§ What you will do
If a line in the entries contains the word "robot", list it.

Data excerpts
------------------------------------

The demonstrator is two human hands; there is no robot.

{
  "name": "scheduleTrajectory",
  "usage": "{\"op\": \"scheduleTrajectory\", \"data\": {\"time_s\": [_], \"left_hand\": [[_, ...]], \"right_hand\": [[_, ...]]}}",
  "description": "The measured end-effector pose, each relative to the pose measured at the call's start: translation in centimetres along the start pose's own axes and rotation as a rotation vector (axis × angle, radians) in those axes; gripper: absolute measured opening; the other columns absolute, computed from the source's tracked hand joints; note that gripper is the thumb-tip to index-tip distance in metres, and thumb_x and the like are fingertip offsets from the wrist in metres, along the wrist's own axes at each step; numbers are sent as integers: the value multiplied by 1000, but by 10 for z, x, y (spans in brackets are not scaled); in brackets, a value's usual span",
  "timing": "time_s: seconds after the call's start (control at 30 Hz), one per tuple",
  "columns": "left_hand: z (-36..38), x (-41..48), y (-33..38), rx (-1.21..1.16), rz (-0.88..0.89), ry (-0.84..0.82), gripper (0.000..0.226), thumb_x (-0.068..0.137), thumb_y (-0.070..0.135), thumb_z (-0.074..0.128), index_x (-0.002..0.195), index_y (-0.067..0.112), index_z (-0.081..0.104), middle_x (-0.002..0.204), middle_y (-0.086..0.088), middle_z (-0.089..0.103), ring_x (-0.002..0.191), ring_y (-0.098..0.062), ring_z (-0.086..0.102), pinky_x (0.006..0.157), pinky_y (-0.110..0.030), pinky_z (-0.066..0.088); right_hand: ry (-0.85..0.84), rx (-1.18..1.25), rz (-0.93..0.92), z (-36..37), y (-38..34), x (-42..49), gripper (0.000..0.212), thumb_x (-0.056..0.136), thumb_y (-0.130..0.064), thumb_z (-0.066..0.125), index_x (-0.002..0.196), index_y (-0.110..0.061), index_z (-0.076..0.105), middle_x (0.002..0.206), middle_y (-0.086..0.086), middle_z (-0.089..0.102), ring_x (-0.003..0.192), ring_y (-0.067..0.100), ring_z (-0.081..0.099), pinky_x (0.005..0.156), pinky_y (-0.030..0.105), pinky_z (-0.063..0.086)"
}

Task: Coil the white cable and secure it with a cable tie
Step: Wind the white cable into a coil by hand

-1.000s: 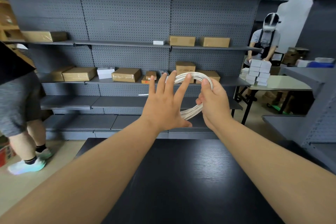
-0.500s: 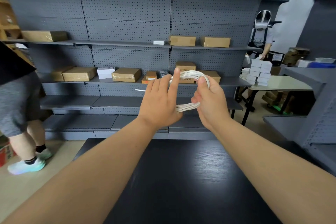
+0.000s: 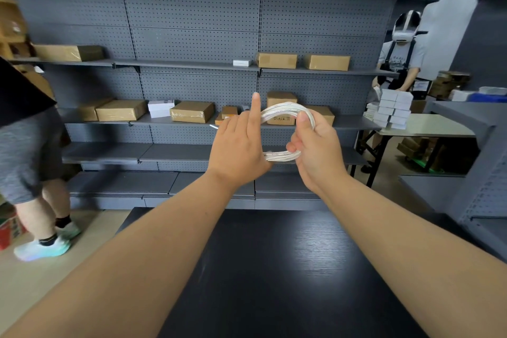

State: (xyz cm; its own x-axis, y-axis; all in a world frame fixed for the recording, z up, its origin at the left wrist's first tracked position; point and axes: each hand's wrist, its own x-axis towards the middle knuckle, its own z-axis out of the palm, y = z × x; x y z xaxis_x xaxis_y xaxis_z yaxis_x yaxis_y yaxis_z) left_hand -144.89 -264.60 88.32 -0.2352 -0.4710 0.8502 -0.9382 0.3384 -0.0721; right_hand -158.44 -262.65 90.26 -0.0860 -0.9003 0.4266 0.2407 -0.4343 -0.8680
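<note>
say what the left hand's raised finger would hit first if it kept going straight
Probably the grey pegboard of the shelving beyond the left hand; the white cable sits beside that line. Depth is unclear.

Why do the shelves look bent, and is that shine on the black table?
Head view: the wide-angle lens bows the shelving toward the frame edges; a pale sheen lies on the black table; the white cable is sharp.
</note>
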Motion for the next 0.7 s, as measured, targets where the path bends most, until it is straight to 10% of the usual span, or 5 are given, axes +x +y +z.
{"op": "scheduleTrajectory", "data": {"time_s": [0.27,0.5,0.7], "left_hand": [[-2,14,-9,-28,31,-176,35,60,16,75,86,2,57,67,-13,62,58,-34,58,56,-31,32],[-7,20,-15,231,178,-405,22,89,20,52,103,4,49,96,-15,64,86,-35,59,63,-35,30],[-9,13,-12,402,315,-367,41,35,19,87,55,11,52,41,-3,52,33,-22,48,46,-21,20]], "right_hand": [[18,-92,-10,-5,2,1,24,99,-18,41,85,-24,61,56,-6,42,56,8,38,66,26,40],[-71,-519,65,-20,1,4,13,92,-32,53,101,-24,57,94,-3,60,89,11,54,89,31,40],[-514,-1388,-230,-19,-10,6,109,61,-54,78,146,-15,20,153,4,26,142,19,20,114,32,15]]}}
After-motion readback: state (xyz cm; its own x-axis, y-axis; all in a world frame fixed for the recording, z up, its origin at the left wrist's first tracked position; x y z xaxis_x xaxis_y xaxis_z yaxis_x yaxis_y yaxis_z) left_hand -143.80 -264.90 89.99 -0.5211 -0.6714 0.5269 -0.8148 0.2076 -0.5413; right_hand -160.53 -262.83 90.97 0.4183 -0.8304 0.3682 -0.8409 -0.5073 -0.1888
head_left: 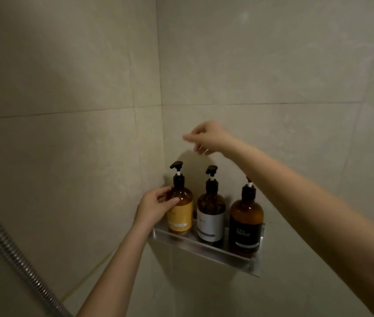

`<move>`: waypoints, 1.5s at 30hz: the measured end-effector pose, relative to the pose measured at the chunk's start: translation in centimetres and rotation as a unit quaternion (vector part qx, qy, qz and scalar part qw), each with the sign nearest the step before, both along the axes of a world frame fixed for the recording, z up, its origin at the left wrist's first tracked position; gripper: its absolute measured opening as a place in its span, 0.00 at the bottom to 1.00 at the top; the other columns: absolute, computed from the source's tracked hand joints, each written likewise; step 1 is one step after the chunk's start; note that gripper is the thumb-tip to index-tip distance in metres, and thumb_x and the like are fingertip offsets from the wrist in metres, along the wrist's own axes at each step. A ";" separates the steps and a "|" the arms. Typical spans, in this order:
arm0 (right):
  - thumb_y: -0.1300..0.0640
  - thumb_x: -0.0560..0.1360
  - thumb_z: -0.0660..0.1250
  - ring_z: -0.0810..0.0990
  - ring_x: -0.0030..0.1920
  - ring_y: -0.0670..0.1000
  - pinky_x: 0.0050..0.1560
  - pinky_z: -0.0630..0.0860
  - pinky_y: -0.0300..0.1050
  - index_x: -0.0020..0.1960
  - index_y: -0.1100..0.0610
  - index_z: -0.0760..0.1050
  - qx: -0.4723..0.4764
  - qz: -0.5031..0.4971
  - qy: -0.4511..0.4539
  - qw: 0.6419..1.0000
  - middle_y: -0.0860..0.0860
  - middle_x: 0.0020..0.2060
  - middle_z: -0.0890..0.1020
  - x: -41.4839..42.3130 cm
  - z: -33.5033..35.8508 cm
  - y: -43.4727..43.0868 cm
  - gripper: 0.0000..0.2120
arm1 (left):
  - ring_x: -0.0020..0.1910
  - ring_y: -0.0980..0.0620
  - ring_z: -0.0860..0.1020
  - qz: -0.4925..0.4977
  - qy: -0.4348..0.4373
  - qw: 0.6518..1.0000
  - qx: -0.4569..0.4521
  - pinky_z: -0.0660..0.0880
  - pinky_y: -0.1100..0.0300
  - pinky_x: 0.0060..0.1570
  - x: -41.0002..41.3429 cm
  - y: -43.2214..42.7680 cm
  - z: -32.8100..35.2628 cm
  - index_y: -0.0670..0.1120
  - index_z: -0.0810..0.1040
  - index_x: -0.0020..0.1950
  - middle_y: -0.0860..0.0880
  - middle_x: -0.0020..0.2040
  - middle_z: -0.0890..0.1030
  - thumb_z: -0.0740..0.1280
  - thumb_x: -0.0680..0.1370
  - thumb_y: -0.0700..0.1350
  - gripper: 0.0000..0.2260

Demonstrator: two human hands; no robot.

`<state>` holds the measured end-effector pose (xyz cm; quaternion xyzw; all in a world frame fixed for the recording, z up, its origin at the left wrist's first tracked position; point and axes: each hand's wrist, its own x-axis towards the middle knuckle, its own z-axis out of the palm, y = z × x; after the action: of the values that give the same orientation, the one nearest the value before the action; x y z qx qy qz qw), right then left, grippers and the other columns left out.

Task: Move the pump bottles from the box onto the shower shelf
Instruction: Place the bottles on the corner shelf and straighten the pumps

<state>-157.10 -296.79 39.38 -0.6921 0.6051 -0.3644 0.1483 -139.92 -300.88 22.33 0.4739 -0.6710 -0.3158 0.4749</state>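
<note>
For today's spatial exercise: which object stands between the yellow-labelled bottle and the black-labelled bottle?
The white-labelled bottle stands between the yellow-labelled bottle and black-labelled bottle, seen in the head view.

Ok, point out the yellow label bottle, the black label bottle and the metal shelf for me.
yellow-label pump bottle point(180, 216): head view, on its yellow label.
black-label pump bottle point(245, 234): head view, on its black label.
metal shower shelf point(204, 247): head view, on its front rim.

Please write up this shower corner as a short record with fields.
shelf: metal corner shelf, wall-mounted
bottles: three upright amber pump bottles
left bottle: yellow-label bottle
middle bottle: white-label bottle
right bottle: black-label bottle
left hand: grip on yellow-label bottle's shoulder
right hand: raised above the bottles, blurred, empty
also: shower hose
</note>
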 end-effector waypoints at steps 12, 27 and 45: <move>0.59 0.71 0.71 0.78 0.41 0.52 0.36 0.73 0.40 0.48 0.54 0.79 -0.024 -0.153 -0.237 0.959 0.56 0.40 0.81 -12.6 -15.4 14.5 0.06 | 0.54 0.52 0.77 -0.011 -0.002 1.000 -0.014 0.71 0.61 0.56 -0.2 0.0 0.5 0.38 0.74 0.65 0.41 0.62 0.79 0.74 0.70 0.38 0.24; 0.56 0.63 0.78 0.78 0.52 0.52 0.46 0.77 0.42 0.64 0.52 0.70 -0.007 -0.166 -0.179 0.970 0.50 0.52 0.78 -9.3 -19.0 10.8 0.32 | 0.55 0.52 0.75 -0.049 0.018 0.999 0.007 0.70 0.62 0.56 -1.0 0.6 0.4 0.37 0.74 0.64 0.39 0.61 0.78 0.73 0.69 0.36 0.23; 0.54 0.63 0.79 0.75 0.56 0.51 0.54 0.75 0.45 0.65 0.56 0.68 0.006 -0.195 -0.141 0.971 0.53 0.60 0.76 -8.5 -18.5 9.7 0.34 | 0.64 0.45 0.74 -0.026 0.003 1.000 0.009 0.69 0.61 0.57 -1.6 1.0 0.9 0.38 0.73 0.66 0.40 0.64 0.76 0.72 0.71 0.37 0.24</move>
<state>-165.61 -287.06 20.89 -0.5019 0.7033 -0.4765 0.1624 -141.55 -299.92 23.19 0.4597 -0.6785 -0.3353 0.4647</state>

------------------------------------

§ Exercise result
The demonstrator is two human hands; there is no robot.
Demonstrator: two human hands; no robot.

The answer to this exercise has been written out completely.